WORK INSTRUCTION>
Transcribe the data below exactly, but only from the line containing "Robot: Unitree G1" through its final line, both included.

THE DATA>
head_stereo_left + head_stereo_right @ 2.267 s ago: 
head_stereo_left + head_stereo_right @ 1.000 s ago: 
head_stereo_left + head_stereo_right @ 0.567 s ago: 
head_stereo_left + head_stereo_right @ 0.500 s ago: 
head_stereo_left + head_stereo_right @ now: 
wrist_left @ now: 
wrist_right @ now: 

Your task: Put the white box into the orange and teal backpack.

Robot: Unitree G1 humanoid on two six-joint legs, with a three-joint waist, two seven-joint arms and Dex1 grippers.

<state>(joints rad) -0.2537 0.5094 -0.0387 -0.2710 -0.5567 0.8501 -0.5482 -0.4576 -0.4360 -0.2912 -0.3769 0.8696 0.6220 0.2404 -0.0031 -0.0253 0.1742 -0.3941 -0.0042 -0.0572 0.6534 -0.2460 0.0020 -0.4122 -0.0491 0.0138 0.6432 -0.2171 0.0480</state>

RESPONSE AREA>
Robot: Unitree G1 humanoid on two six-joint legs, with a three-joint waist, two seven-joint arms and Dex1 grippers.

<state>(joints rad) -0.2537 0.5094 -0.0387 -0.2710 -0.5567 0.8501 -0.5482 -0.4576 -0.4360 -0.2912 -0.3769 0.8696 0.6220 0.2404 -0.0031 -0.0253 0.1742 -0.3941 -0.0042 -0.0572 0.6534 -0.2460 0.0020 -0.4122 -0.0491 0.0138 0.6432 -0.2171 0.0480</state>

Besides this answer, the exercise requires nothing else.